____ Records to process

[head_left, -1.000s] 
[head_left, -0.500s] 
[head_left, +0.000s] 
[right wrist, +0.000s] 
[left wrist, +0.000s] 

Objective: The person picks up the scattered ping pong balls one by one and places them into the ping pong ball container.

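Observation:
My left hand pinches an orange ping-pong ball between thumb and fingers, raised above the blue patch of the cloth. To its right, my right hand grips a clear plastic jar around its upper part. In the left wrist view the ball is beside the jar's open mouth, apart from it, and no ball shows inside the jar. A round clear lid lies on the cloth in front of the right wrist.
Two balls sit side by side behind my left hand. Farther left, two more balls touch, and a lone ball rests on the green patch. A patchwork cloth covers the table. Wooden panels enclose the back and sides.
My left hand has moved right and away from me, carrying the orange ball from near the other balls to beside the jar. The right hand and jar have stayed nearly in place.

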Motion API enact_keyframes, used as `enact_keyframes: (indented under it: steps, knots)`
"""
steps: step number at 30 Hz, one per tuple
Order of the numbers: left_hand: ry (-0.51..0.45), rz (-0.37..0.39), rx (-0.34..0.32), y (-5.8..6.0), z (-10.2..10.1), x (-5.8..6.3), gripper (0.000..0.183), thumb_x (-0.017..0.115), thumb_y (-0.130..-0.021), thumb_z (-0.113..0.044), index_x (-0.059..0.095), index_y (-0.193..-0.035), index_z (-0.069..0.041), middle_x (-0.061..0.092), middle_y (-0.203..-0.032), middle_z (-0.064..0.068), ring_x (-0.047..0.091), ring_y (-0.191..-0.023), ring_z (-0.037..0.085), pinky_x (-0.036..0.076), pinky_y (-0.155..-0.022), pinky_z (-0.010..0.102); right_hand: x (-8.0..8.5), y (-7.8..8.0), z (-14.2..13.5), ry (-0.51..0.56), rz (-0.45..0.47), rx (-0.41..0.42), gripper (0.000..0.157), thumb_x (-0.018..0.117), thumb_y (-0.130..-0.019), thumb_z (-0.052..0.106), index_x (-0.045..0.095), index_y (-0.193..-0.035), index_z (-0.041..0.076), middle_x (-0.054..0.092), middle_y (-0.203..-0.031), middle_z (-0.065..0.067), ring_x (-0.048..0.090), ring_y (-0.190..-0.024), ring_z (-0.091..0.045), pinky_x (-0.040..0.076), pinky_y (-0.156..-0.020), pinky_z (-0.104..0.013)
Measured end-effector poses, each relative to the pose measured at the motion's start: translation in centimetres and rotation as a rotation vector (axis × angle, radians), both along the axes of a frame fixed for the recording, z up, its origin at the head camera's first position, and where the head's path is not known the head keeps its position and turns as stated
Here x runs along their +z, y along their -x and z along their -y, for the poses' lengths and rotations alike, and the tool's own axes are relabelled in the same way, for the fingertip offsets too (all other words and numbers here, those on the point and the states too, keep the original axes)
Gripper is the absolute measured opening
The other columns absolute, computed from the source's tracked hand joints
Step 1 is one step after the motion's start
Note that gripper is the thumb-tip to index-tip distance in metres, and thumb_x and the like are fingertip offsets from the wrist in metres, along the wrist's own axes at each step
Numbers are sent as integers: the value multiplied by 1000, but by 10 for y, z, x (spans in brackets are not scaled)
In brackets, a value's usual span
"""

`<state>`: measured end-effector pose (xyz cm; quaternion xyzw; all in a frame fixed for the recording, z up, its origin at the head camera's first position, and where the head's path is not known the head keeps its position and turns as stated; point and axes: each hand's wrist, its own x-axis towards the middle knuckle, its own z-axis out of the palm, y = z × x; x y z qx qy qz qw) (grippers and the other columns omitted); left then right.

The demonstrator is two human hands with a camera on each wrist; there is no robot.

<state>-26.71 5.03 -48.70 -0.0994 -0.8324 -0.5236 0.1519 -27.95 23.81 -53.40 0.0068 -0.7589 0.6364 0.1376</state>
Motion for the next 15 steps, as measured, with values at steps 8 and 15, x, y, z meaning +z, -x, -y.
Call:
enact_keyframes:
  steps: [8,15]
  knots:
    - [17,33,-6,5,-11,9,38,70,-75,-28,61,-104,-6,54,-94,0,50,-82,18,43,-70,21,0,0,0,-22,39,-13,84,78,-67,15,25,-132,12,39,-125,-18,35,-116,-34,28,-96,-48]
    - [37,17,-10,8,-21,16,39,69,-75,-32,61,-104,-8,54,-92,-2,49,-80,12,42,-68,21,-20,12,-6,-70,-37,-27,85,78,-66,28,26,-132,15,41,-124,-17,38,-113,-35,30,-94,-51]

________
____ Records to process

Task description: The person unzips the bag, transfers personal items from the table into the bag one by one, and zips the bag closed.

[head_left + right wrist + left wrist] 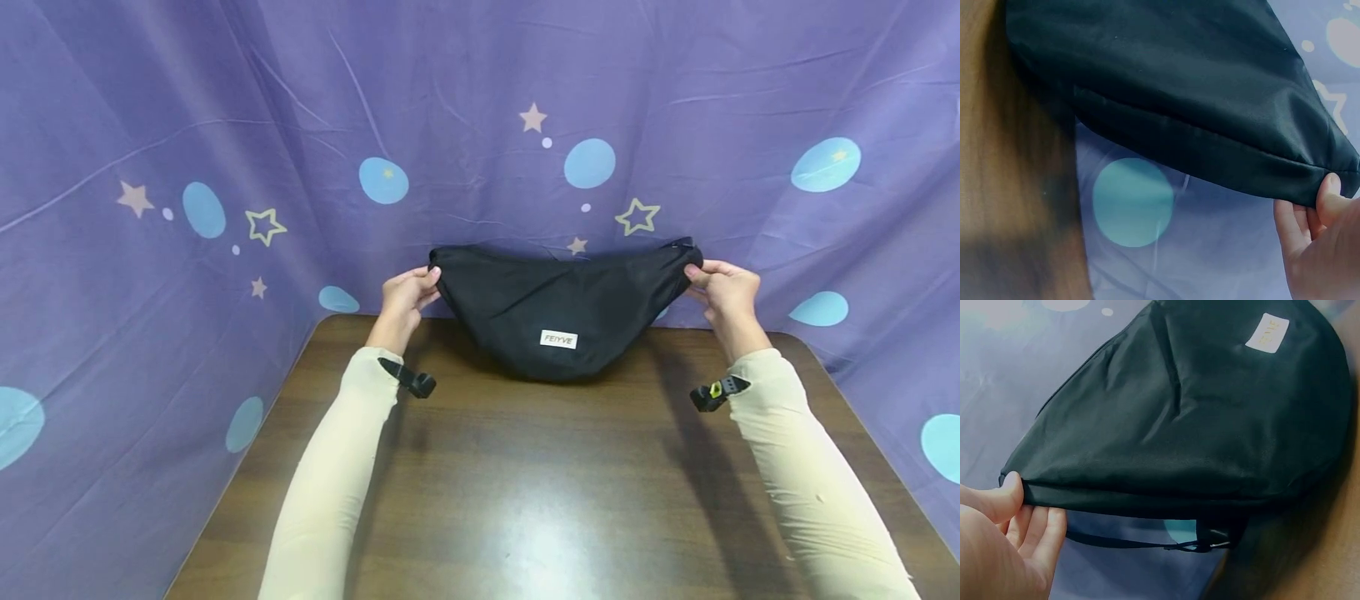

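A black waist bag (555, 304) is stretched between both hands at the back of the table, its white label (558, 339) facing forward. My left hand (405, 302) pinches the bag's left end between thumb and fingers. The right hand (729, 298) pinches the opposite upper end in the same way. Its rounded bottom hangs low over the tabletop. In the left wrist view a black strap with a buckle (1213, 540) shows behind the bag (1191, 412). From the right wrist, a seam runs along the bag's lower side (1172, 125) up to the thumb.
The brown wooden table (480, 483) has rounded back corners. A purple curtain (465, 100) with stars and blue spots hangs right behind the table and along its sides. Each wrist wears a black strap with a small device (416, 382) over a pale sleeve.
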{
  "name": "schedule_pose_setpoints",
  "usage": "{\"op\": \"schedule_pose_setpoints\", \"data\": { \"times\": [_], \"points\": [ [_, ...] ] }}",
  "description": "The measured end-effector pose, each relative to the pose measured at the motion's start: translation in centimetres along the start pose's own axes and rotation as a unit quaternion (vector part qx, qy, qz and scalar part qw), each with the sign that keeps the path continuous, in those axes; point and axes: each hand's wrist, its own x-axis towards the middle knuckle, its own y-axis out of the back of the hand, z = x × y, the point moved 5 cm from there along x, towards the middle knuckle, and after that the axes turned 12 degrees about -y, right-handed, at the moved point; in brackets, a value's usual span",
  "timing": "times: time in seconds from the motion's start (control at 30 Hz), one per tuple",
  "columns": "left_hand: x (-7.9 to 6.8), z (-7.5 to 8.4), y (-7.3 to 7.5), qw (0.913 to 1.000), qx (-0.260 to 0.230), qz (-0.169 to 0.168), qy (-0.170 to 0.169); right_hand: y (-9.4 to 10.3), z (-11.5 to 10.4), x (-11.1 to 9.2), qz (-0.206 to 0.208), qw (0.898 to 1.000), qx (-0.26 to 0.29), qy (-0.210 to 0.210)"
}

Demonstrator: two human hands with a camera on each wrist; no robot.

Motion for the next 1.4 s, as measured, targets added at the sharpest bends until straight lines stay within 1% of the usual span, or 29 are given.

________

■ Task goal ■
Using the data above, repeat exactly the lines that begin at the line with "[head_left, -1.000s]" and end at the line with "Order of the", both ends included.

■ Task response ■
[head_left, -1.000s] 
[head_left, -0.500s] 
[head_left, +0.000s] 
[right wrist, +0.000s] 
[left wrist, +0.000s] 

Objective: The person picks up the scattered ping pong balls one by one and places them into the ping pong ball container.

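Observation:
My left hand pinches an orange ping-pong ball between thumb and fingers, raised above the blue patch of the cloth. To its right, my right hand grips a clear plastic jar around its upper part. In the left wrist view the ball is beside the jar's open mouth, apart from it, and no ball shows inside the jar. A round clear lid lies on the cloth in front of the right wrist.
Two balls sit side by side behind my left hand. Farther left, two more balls touch, and a lone ball rests on the green patch. A patchwork cloth covers the table. Wooden panels enclose the back and sides.
My left hand has moved right and away from me, carrying the orange ball from near the other balls to beside the jar. The right hand and jar have stayed nearly in place.
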
Motion API enact_keyframes, used as `enact_keyframes: (indented under it: steps, knots)`
"""
steps: step number at 30 Hz, one per tuple
Order of the numbers: left_hand: ry (-0.51..0.45), rz (-0.37..0.39), rx (-0.34..0.32), y (-5.8..6.0), z (-10.2..10.1), x (-5.8..6.3), gripper (0.000..0.183), thumb_x (-0.017..0.115), thumb_y (-0.130..-0.021), thumb_z (-0.113..0.044), index_x (-0.059..0.095), index_y (-0.193..-0.035), index_z (-0.069..0.041), middle_x (-0.061..0.092), middle_y (-0.203..-0.032), middle_z (-0.064..0.068), ring_x (-0.047..0.091), ring_y (-0.191..-0.023), ring_z (-0.037..0.085), pinky_x (-0.036..0.076), pinky_y (-0.155..-0.022), pinky_z (-0.010..0.102); right_hand: x (-8.0..8.5), y (-7.8..8.0), z (-14.2..13.5), ry (-0.51..0.56), rz (-0.45..0.47), rx (-0.41..0.42), gripper (0.000..0.157), thumb_x (-0.018..0.117), thumb_y (-0.130..-0.019), thumb_z (-0.052..0.106), index_x (-0.045..0.095), index_y (-0.193..-0.035), index_z (-0.041..0.076), middle_x (-0.054..0.092), middle_y (-0.203..-0.031), middle_z (-0.065..0.067), ring_x (-0.048..0.090), ring_y (-0.190..-0.024), ring_z (-0.091..0.045), pinky_x (-0.040..0.076), pinky_y (-0.156..-0.020), pinky_z (-0.104..0.013)

This completes the requested output.